**SOURCE MATERIAL**:
/---

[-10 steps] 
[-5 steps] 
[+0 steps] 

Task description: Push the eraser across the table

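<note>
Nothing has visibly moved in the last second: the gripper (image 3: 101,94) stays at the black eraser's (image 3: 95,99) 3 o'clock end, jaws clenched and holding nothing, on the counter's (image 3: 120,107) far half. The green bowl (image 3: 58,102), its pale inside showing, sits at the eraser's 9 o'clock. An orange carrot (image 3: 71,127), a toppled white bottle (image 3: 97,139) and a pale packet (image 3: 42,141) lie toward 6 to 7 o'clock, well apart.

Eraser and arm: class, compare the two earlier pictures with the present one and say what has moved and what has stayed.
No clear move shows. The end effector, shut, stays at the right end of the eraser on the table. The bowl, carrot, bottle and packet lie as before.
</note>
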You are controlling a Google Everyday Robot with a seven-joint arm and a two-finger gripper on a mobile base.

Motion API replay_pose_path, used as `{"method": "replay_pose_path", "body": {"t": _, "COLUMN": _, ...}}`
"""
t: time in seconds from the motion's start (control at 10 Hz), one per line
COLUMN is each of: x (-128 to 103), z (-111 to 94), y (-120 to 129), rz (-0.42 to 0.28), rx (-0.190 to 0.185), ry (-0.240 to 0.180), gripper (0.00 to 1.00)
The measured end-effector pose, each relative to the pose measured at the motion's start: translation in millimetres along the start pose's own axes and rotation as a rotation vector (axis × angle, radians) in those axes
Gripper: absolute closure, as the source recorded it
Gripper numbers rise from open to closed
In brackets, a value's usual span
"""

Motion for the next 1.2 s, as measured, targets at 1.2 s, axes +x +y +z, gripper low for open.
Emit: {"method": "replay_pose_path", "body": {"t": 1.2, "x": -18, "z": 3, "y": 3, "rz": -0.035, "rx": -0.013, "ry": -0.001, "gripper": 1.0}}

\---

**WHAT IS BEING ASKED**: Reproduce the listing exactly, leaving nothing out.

**ANSWER SPACE**:
[-10 steps] 
[-5 steps] 
[+0 steps] 

Task description: Push the eraser across the table

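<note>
Nothing has visibly moved in the last second: the gripper (image 3: 101,94) stays at the black eraser's (image 3: 95,99) 3 o'clock end, jaws clenched and holding nothing, on the counter's (image 3: 120,107) far half. The green bowl (image 3: 58,102), its pale inside showing, sits at the eraser's 9 o'clock. An orange carrot (image 3: 71,127), a toppled white bottle (image 3: 97,139) and a pale packet (image 3: 42,141) lie toward 6 to 7 o'clock, well apart.

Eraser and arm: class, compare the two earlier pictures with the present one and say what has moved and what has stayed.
No clear move shows. The end effector, shut, stays at the right end of the eraser on the table. The bowl, carrot, bottle and packet lie as before.
</note>
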You are controlling a Google Everyday Robot with a seven-joint arm and a two-finger gripper on a mobile base.

Motion API replay_pose_path, used as `{"method": "replay_pose_path", "body": {"t": _, "COLUMN": _, ...}}`
"""
t: time in seconds from the motion's start (control at 10 Hz), one per line
COLUMN is each of: x (-128 to 103), z (-111 to 94), y (-120 to 129), rz (-0.42 to 0.28), rx (-0.190 to 0.185), ry (-0.240 to 0.180), gripper (0.00 to 1.00)
The measured end-effector pose, each relative to the pose measured at the motion's start: translation in millimetres along the start pose's own axes and rotation as a rotation vector (axis × angle, radians) in those axes
Gripper: absolute closure, as the source recorded it
Gripper numbers rise from open to closed
In brackets, a value's usual span
"""

Motion for the next 1.2 s, as measured, targets at 1.2 s, axes +x +y +z, gripper low for open.
Emit: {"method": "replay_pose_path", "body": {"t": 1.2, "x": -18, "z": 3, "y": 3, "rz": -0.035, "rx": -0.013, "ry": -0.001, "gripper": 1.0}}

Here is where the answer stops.